Grand esprit, es-tu là ? (troisième)

Grand esprit, es-tu là ? (troisième)

Henrietta Swan Leavitt, presque prix Nobel

Dans notre galerie des remarquables chercheurs que la postérité a trahi (nous irions jusqu’à dire cocus de l’histoire de scientifiques si nous nous laissions aller à ce genre de langage, mais ne mangeons pas de ce pain-là), nous vous avons déjà entretenus du précurseur de la tectonique des plaques (c’est ici), et de la première à avoir véritablement vu à quoi ressemblait une molécule d’ADN (par là). Aujourd’hui, une dame qui a eu un peu le même parcours que la précédente.

On est partis pour se marrer.

Henrietta Swan Leavitt est la fille d’un pasteur puritain, née en 1868 dans le Massachussetts. Elle étudie l’astronomie, dans laquelle elle excelle, et finit brillamment diplômée en 1893. Seulement, elle ne peut pas diriger des recherches, ni même opérer un télescope, dans la mesure où manifestement ses ovaires risquaient de foutre en l’air toute forme de calcul ou de mécanique.
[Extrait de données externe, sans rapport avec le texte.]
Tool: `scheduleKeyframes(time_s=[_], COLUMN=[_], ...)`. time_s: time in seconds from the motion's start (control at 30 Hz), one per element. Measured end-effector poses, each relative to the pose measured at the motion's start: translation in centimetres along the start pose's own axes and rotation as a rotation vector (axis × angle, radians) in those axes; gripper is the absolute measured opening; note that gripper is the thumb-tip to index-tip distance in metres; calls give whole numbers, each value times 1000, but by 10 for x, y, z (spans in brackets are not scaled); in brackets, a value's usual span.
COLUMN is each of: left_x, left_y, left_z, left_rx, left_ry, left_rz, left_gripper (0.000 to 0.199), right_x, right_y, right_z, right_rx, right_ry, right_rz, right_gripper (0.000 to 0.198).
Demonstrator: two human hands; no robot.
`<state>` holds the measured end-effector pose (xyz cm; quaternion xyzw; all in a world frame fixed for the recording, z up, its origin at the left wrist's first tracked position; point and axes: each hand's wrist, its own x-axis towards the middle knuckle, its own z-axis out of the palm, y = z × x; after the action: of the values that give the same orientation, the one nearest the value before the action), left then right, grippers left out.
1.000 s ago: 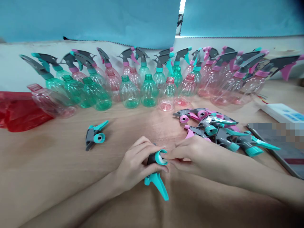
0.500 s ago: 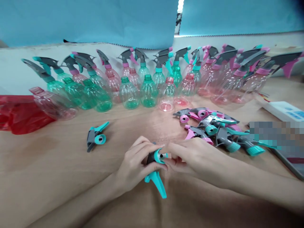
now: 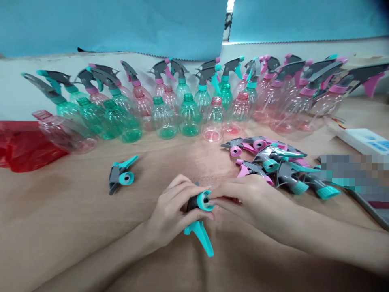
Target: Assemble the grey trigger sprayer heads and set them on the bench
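Observation:
My left hand (image 3: 170,211) is wrapped round a grey and turquoise trigger sprayer head (image 3: 192,202). Its turquoise collar faces right, showing a white inside with a dark hole, and its trigger points down toward me. At the collar's right rim are the fingertips of my right hand (image 3: 246,198), pressed together; whatever they may pinch is hidden. A second turquoise sprayer head (image 3: 126,177) lies on the table to the left. Right of my hands is a pile of pink and turquoise sprayer heads (image 3: 270,164).
Clear green and pink bottles (image 3: 190,117) stand in rows at the back, several topped with sprayers. One pink bottle (image 3: 63,132) leans beside a red plastic bag (image 3: 27,146). On the right are a white device (image 3: 364,140) and a dark, partly blurred flat object (image 3: 358,178).
My right fingertips have drawn slightly back from the collar's opening to its right rim, so more of the inside shows. My left hand keeps its hold on the sprayer head.

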<state>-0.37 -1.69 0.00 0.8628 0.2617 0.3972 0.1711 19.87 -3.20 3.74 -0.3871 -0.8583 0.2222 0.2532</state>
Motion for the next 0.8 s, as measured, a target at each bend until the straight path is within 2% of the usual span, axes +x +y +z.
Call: scheduleKeyframes(time_s=[0.17,0.33,0.43,0.57,0.67,0.8], left_x=[0,-1,-2,-2,-3,-3], left_y=[1,1,0,0,2,7], left_z=[-1,-2,-2,0,1,-7], left_rx=[18,-6,-21,-24,-18,50], left_ry=[-14,-22,-27,-37,-45,-101], left_rz=[6,-15,-30,-52,-59,-53], left_gripper=[36,35,36,40,39,38], right_x=[-1,2,6,5,2,-2], right_y=[-2,-5,-2,3,3,-5], right_z=[1,1,-4,-13,-14,-8], right_rx=[32,26,17,-82,-186,-249], right_ry=[-32,-35,-108,-169,-165,-143], right_rz=[-1,-106,-126,-108,-84,-122], right_gripper=[15,19,15,15,16,19])
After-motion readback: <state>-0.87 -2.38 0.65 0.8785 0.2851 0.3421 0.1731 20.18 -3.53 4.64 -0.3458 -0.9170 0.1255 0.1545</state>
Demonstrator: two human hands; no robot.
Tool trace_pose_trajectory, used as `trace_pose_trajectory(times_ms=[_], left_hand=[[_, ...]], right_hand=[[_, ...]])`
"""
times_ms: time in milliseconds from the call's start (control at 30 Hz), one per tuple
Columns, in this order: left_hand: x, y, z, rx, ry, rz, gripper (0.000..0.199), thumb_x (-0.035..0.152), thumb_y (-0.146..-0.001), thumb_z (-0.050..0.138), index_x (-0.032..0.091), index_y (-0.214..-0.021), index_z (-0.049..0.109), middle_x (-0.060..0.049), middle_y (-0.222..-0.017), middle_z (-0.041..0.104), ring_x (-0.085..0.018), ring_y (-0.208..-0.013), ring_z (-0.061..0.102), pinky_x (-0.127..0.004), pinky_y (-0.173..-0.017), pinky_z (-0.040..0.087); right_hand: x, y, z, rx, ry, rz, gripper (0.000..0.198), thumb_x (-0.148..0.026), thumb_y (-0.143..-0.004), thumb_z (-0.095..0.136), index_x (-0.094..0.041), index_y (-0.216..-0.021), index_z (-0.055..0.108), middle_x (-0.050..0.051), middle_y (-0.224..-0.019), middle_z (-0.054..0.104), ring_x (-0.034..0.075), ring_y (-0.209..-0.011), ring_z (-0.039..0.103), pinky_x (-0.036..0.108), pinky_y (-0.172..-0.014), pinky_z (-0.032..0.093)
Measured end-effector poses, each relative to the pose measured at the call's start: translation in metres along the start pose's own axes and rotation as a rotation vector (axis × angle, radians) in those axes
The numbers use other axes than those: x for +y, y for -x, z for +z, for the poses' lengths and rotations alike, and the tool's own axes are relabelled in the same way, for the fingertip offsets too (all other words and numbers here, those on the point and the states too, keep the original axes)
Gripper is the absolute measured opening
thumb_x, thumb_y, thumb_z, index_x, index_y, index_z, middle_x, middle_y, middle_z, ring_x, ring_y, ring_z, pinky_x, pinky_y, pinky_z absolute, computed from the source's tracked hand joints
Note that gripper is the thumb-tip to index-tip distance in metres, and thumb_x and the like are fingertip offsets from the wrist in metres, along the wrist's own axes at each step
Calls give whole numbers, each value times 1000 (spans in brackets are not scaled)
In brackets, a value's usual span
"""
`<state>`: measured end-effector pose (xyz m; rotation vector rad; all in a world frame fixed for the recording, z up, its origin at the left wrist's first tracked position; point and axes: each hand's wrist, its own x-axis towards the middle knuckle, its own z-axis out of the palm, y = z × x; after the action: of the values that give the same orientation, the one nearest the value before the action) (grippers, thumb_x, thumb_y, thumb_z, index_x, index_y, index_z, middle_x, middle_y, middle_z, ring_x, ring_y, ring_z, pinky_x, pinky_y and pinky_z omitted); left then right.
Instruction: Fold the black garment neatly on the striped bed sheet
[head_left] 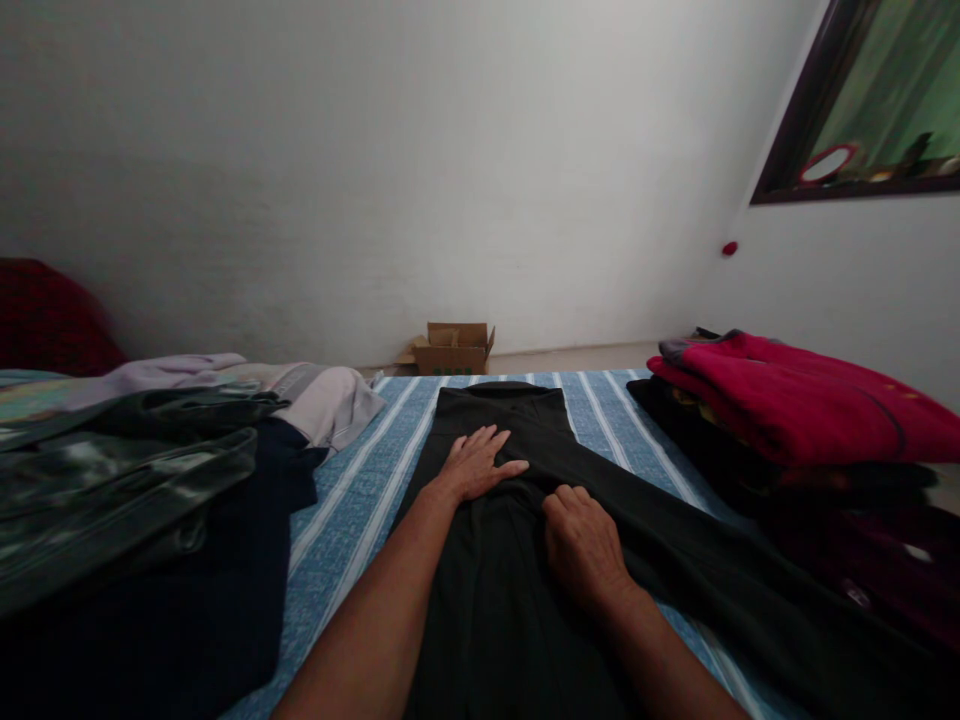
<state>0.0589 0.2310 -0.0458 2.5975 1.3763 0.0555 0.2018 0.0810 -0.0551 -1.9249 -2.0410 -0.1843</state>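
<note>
near the middle of the striped blue sheet (360, 480), the dark pants (502, 590) lie spread out, with the waist close to the far edge. one leg comes straight toward the near edge, and the other slants out toward the near right corner. the left hand (474, 465) lies on the pants below the waist, its grip spread wide. the right hand (583, 540) is near it on the pants, with its grip curled in; i cannot tell if it pinches the cloth. along the left edge are shiny dark green cloth (135, 510), navy cloth (247, 590) and pale cloth (337, 405). by the right edge, pink-red cloth (810, 400) tops a pile. past the far edge sits an open brown box (454, 355).
</note>
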Motion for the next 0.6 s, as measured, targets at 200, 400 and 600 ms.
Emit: trace_pose_trajectory(times_ms=[200, 400, 600], left_hand=[[-2, -1, 3, 17, 1, 9, 84, 75, -76, 21, 22, -141, 26, -10, -149, 19, -26, -137, 13, -46, -108, 10], [-2, -1, 3, 18, -3, 8, 85, 76, -75, 22, 22, -141, 26, -10, -149, 20, -26, -137, 13, -46, -107, 11], [0, 0, 1, 12, 5, 4, 86, 76, -75, 22, 21, -141, 27, -11, -149, 19, -26, -137, 13, -46, -107, 11]], right_hand=[[0, 0, 1, 14, 14, -5, 14, -8, -80, 48, -19, -77, 56, 4, -82, 56, 18, -77, 46, 30, -64, 26], [0, 1, 3, 8, 15, 1, 14, -9, -81, 47, -20, -78, 56, 4, -83, 56, 19, -78, 45, 31, -64, 26], [1, 0, 2, 12, 8, -1, 14, -10, -82, 48, -20, -78, 56, 3, -83, 56, 19, -78, 46, 31, -64, 26]])
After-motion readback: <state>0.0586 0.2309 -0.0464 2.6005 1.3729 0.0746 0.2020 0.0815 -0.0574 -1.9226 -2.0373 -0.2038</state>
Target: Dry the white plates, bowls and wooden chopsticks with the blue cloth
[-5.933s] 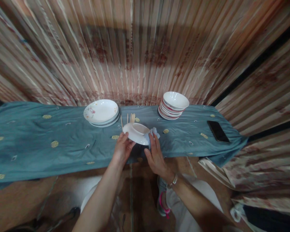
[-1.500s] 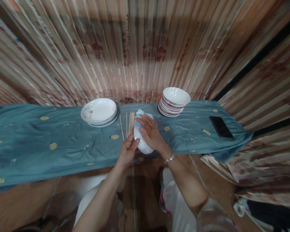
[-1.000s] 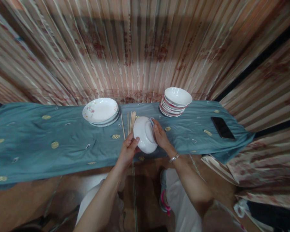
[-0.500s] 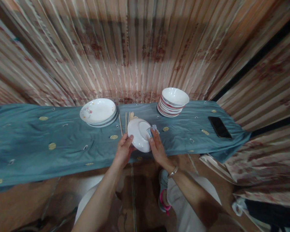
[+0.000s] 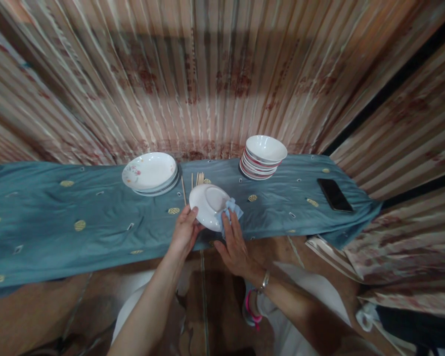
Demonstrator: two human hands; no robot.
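Observation:
A white plate (image 5: 202, 206) is tilted above the front edge of the cloth-covered table, with its underside and round foot ring facing up towards me. My left hand (image 5: 186, 229) grips its left rim, thumb on top and fingers underneath. Against the plate's lower right side, my right hand (image 5: 236, 243) presses a crumpled light-blue cloth (image 5: 230, 205) under its fingertips, its thumb spread apart below. Just beyond the plate lie several thin wooden chopsticks (image 5: 200, 178), partly hidden by it.
Left of the chopsticks stands a stack of white floral plates (image 5: 154, 170). Several bowls (image 5: 266, 148) are stacked at the back right, and a black phone (image 5: 334, 194) lies farther right. The teal tablecloth (image 5: 107, 207) meets a pleated curtain (image 5: 215, 74) behind.
My right hand has slid down and towards me along the plate with the cloth, and its fingers have spread. The plate has shifted slightly left in view, still gripped by my left hand.

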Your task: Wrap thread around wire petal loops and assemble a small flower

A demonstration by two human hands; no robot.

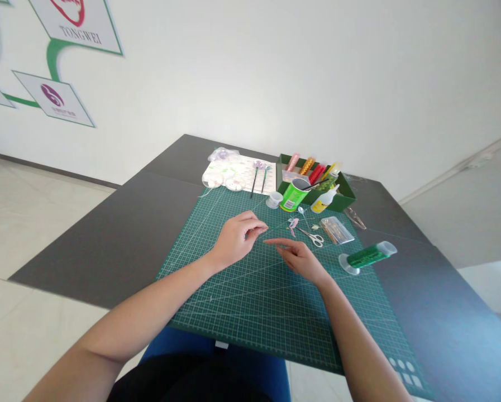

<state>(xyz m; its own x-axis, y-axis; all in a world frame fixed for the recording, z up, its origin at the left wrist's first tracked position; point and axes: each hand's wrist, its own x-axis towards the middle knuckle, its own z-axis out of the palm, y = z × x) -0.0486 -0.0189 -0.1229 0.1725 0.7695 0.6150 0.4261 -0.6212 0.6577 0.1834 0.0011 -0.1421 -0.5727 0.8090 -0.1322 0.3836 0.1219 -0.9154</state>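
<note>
Green gridded cutting mat (250, 307) lies on the dark grey table (120, 229), extending over its near edge. The left hand (239, 237) is above the mat, thumb and forefinger pressed together at the tips, pinching the end of a thin green wire (278, 228). The wire runs rightward from the fingertips towards a pale pink and lilac petal piece (292, 224); whether the two are joined cannot be determined. The right hand (297, 258) is just beside the left, forefinger extended towards it and the remaining fingers loosely curled; whether it grips anything cannot be told.

Small scissors (316, 240) lie just beyond the right hand, near the petal piece. To their right is a clear case (337, 230) of slender contents, too small to identify. A green roll (368, 255) with clear end flanges leans at the mat's right side.

Behind the hands stand a clear spool (274, 200), a bright green can (294, 196) and a white bottle (325, 200), the bottle tilted. A dark green box (346, 195) holds coloured rolls. Left of the box, two dark-stemmed pieces (254, 181) rest across a white sheet.
</note>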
L’astronomie au début du XXème siècle.

Henrietta intègre donc l’observatoire d’Harvard en tant « qu’ordinateur humain ». Ce qui est bien moins cool qu’on pourrait le penser, puisqu’une traduction plus juste serait sans doute « opératrice ». Pas de carrière de Terminator pour elle, il s’agit de catégoriser et de classer des milliers de photos astronomiques venues du monde entier. En fait, la principale raison pour laquelle ce poste est ouvert aux femmes et qu’aucun astronome homme ne veut se le coltiner.

Leavitt n’est d’ailleurs pas la seule femme brillante à jouer la super-calculatrice. Parmi ses collègues se trouve Annie Jump Cannon (non, Jump était le nom de sa mère, quand même), qui établit le système de classement des étoiles encore utilisé aujourd’hui.

De son côté Henrietta étudie les céphéides, des étoiles variables, c’est-à-dire dont la luminosité varie selon des cycles. Elle découvre une relation entre leur période (rythme de variation de luminosité) et luminosité. Donc en mesurant la période, on peut déduire la luminosité absolue, et la distance de l’étoile en fonction de sa luminosité perçue. Suffit de se calibrer à partir d’étoiles variables régulières dont on a pu mesurer la distance par ailleurs. Son responsable la décourage de continuer, préférant qu’elle se contente de recueillir ses données bien gentiment, enfin, mon petit. Au final, c’est un autre astronome qui effectue l’opération de calibration, parce qu’elle n’obtient pas l’autorisation.

« Damnit woman, it’s my telescope, leave it! »
(calembour offert par le département anglophone)

Toujours est-il qu’avec cette relation, la loi de Leavitt, les astronomes peuvent mesurer de nombreuses distances, et découvrent notamment qu’il y a plusieurs galaxies. Hubble s’en sert de son côté pour établir l’expansion de l’Univers.

En 1924, plusieurs scientifiques proposent l’attribution du prix Nobel de Physique à Henrietta Leavitt. Malheureusement, elle est de nature tellement discrète qu’ils ne savent pas qu’elle a disparu en 1921 (d’un cancer, pour changer). Pour la peine, son nom est donné à un astéroïde et à un cratère lunaire. On aimerait beaucoup donner notre nom à un astéroïde ou à un lieu extraterrestre, mais c’est quand même pas pareil.